What Edith Wharton Knew: Bieber, Ambition and the A-List

 

“UNDINE SPRAGG – how can you?” is the enigmatic opening sentence of The Custom of the Country, Edith Wharton’s highly successful 1913 novel. Met with critical and popular acclaim in its day, it nonetheless “stands just outside Wharton’s triumvirate of best-known” works: The House of Mirth, Ethan Frome and The Age of Innocence. The execrably-named anti-heroine, whose self-serving behavior makes her name as apt as it is unappealing, spends the entirety of the novel affirming the effrontery of the opening sentence. Given Ms. Wharton’s penchant for irony, it is no surprise that the nymph-like creature who is the focus of the novel bears the initials “U.S.”

The Custom of the Country has been sitting on my “to be read” shelf for almost a decade. Though I have worked joyously through some of Wharton’s other works, Custom always seemed to beg for the right moment. I was contacted by the Communications Director at The Mount in Lenox, Massachusetts, to write an essay for the 100th Anniversary of the novel’s publication. In celebration of its centenary, the novel is being republished in serial format as it was originally published in Scribner’s Magazine, each installment accompanied by an essay. I figured this was a sign that I should read the book.
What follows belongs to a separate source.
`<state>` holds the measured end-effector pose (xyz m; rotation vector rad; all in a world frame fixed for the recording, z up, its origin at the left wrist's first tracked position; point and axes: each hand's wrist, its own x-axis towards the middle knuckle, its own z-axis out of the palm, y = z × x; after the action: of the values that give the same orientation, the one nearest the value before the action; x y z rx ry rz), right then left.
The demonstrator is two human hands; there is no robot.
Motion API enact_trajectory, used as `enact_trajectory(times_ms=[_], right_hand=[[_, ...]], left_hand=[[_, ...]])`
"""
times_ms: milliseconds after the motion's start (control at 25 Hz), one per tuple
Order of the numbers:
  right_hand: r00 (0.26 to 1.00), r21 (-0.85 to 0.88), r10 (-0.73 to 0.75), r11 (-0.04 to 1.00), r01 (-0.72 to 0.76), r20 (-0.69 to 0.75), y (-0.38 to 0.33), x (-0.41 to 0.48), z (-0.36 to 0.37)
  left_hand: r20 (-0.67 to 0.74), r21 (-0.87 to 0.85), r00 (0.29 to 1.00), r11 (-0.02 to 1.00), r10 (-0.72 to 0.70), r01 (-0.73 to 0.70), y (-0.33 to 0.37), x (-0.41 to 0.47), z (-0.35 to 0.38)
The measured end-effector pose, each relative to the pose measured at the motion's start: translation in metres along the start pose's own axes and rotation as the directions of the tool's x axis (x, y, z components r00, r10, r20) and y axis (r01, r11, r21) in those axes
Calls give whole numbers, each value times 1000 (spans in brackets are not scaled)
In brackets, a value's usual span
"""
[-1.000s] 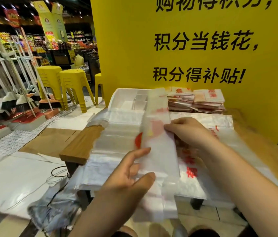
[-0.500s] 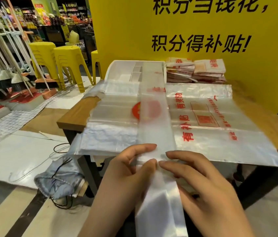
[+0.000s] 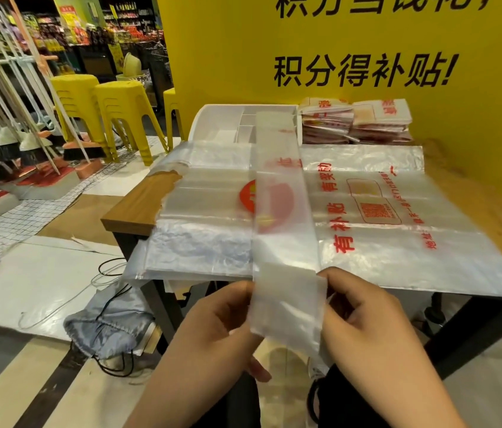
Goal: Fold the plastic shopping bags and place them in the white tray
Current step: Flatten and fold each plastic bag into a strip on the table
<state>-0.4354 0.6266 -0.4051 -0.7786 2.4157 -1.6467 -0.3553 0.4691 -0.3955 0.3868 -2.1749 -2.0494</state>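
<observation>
Head view at a supermarket worktop: a person's left hand (image 3: 222,322) and right hand (image 3: 364,316) hold the near end of a translucent plastic shopping bag (image 3: 283,211) folded lengthwise into a long, narrow strip. The left hand pinches the strip's left edge between thumb and curled fingers, and the right hand's fingers curl round its right edge. That end is raised just off the front edge of the brown wood-grain worktop (image 3: 132,208).

On the floor to the lower left lies a crumpled grey drawstring sack (image 3: 104,325) with black cords.

From the hands, the strip runs straight away across a layer of flat clear plastic bags (image 3: 398,211) printed with red characters and a round red logo. These cover most of the worktop and overhang its front edge. The strip's far end reaches over the right side of a white plastic tray (image 3: 222,118) with dividers, which stands at the back of the worktop. Just right of the tray sit two stacks of folded red-printed bags (image 3: 357,122), against a bright yellow board (image 3: 367,32) bearing large black characters.

Beyond the worktop's left end stand stacked yellow plastic stools (image 3: 126,109). A rack of upright brooms (image 3: 27,143) stands farther left, with blurred shop shelves behind.
</observation>
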Motion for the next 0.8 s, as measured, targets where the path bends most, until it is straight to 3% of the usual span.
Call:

Incidentally, I’m a great fan of Wharton and have visited her former home in Lenox, MA many times. The Mount, designed by Wharton according to the theories of her 1897 book The Decoration of Houses, was her home from 1902 until 1911 when she sold it and moved to France. It is now a museum.

The Mount in fall. Lenox, MA. Photo by David Dashiell

Having turned the final page on The Custom of the Country, I’m convinced that Wharton’s examination of old America would have stirred me just as easily if I’d read it on that day I returned with it from my local bookstore. Wharton, whose interest in the unseen world influenced her ghost stories and led her to believe The Mount was inhabited by others than herself, was as empathic as she was prescient. The themes and situations of The Custom of the Country have reached a zenith in the second decade of the new millennium where reality programming and the 24-hour news cycle lend illusory credibility to celebrity status and monetary measures of “success.” Undine Spragg, you see, spends the entirety of Wharton’s sly-eyed view of American obsession climbing over everyone and everything on her way to vague pinnacles of social glory.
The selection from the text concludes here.